En dépit de l’expression croissante d’attentes citoyennes en matière de lutte contre les injustices économiques, sociales et environnementales, la société civile n’a qu’une connaissance parcellaire de l’existence d’un « agenda des solutions » à l’échelle internationale.
Ainsi seuls 9% des citoyens en France, Allemagne, Royaume-Uni et 8% des américains déclarent avoir lu ou entendu parler des Objectifs de développement durable (et savoir ce dont il s’agit).
A ce titre, tout se passe comme si la connaissance des ODD demeurait cantonnée à une élite instruite. Force est de constater que le degré de connaissance de l’agenda 2030 en France est largement dépendant du niveau d’éducation. Par exemple, chez les non-diplômé·e·s, personne ne connaît les ODD, tandis que 19% des répondants titulaires d’un Bac+5 déclarent savoir ce que c’est.
En regardant plus en détail ce que veut dire « connaître les ODD », il s’avère que seuls 8% des Français·e·s savent que les Objectifs de développement durable sont au nombre de 17.
De la même manière, seul·e·s 12% des Français·e·s déclarent savoir (ou devinent) que 2030 est la date fixée pour la réalisation des Objectifs durable. Tout en gardant en mémoire que sur ce genre de questions, la sélection de la bonne réponse relève aussi d’une part de hasard.
Enfin, 29% des Français·e·s pensent que les Objectifs de développement durable s’adressent à l’ensemble des pays de la planète, 42% déclarent ne pas savoir tandis que 29% donnent une mauvaise réponse.
Pourquoi observe-t-on un niveau aussi faible d’appropriation d’un agenda pourtant si prometteur, faisant d’ailleurs écho aux nombreuses préoccupations de nos concitoyen·n·e·s· ?
On remarquera le peu d’entrain de certains acteurs institutionnels à porter le message quant à l’existence même des Objectifs de développement durable.
Si la politique consiste à dire ce que l’on fait et faire ce que l’on dit, certains ministères jouent plus le jeu que d’autres, au premier titre desquels le Ministère de la transition écologique et solidaire (dont la mission consiste à s’assurer de la mise en œuvre des ODD dans l’ensemble des politiques publiques), le Ministère de l’Europe et des affaires étrangères (censé porter la contribution de la France à la réalisation des ODD de par le monde) et le Ministère de l’économie et des finances.

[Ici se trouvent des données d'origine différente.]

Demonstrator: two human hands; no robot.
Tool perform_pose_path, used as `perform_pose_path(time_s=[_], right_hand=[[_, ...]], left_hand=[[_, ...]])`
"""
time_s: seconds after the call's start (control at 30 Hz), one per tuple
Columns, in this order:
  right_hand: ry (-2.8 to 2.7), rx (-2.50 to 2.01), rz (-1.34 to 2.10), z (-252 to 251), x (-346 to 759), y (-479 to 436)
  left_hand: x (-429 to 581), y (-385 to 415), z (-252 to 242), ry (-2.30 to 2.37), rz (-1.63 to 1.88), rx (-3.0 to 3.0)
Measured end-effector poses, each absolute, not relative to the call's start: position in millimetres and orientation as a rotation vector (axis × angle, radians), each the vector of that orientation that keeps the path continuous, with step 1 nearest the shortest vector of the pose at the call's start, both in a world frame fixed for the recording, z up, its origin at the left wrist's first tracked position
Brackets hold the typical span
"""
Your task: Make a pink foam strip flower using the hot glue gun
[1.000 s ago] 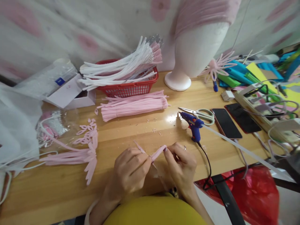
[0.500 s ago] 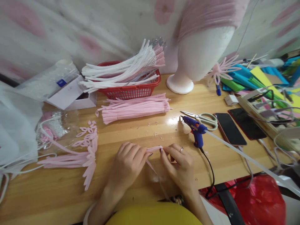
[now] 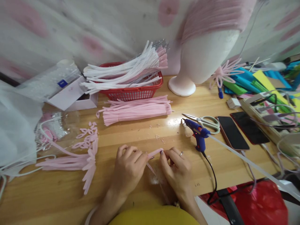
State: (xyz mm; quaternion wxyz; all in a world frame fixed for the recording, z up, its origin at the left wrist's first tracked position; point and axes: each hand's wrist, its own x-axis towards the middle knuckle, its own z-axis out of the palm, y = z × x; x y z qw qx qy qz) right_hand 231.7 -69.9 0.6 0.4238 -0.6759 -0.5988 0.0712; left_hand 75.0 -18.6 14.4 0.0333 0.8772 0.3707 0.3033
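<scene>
Between my hands a pink pipe cleaner is stretched, with a thin tail hanging down toward the table's front edge. My left hand pinches one end of it, fingers curled. At the other end, the fingertips of my right hand, which wears a ring, are closed on it. A bundle of pink pipe cleaners lies beyond my hands. To the left are pink looped pieces and more pink strips. The blue glue gun and scissors lie to the right of my right hand.
Behind the bundle stands a red basket of white and pink stems. A foam head, two phones, a power strip and coloured sheets are at the right. White boxes and plastic bags stand left.
The camera view has shifted slightly, so the objects appear a little lower and further right. Both hands keep their grip on the pink pipe cleaner, which slants a bit more.
</scene>
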Motion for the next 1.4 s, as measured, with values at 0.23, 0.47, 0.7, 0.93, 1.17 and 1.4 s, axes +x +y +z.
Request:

A contrario, l’Élysée et Matignon font figure de lanterne rouge, ne mentionnant les ODD qu’une fois tous les 4 mois sur le site web, soit respectivement 21 et 25 fois depuis le début du quinquennat.

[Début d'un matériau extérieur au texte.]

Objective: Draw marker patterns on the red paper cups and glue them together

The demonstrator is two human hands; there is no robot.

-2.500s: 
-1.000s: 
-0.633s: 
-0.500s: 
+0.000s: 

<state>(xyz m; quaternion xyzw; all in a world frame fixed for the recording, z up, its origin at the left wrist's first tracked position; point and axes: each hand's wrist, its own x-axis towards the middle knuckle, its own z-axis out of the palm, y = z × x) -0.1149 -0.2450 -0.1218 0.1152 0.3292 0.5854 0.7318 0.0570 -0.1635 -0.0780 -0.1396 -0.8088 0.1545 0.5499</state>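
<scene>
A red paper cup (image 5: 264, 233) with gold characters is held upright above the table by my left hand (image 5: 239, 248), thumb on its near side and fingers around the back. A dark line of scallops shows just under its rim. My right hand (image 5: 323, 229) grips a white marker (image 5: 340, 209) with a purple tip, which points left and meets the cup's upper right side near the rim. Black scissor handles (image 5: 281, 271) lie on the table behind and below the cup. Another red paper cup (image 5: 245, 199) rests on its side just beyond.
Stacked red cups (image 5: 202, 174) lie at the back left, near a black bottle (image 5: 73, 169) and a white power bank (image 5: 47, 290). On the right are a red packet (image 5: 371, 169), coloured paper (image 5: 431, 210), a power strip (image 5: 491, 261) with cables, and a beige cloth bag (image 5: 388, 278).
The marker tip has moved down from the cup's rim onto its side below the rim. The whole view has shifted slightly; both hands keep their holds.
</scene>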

Parallèlement, les partis politiques semblent également à la traîne pour mettre les ODD à l’agenda politique. Seuls deux d’entre eux ont jugé pertinent de les intégrer à leur programme aux élections européennes alors même que l’UE a un véritable rôle à jouer en la matière.
Ce portage politique et institutionnel dérisoire a semble-t-il pour conséquence de générer un intérêt tout aussi réduit de la part des médias, lesquels ne témoignent pas non plus d’un enthousiasme débordant pour couvrir cet agenda supposé répondre aux grands défis contemporains. En particulier, la couverture, pour le moins limitée, par la presse des rapports faisant état des progrès de la réalisation des ODD illustre ce désintérêt manifeste.
Pourtant, à distance de la formulation des ODD en tant qu’agenda décidé à l’ONU, les Français·e·s témoignent de pré-dispositions surprenantes pour contribuer, à leur manière, à la réalisation des Objectifs de développement durable.
Les Français·e·s ont majoritairement conscience d’appartenir à une seule et même planète ; 57% se déclarent citoyens du monde, contre 64% qui se reconnaissent citoyens européens. Ces réponses témoignent vraisemblablement d’une compréhension grandissante des interdépendances entre pays, entre géographies et entre cultures, ce qui, d’une certaine manière, représente la reconnaissance implicite de l’un des marqueurs de l’agenda 2030.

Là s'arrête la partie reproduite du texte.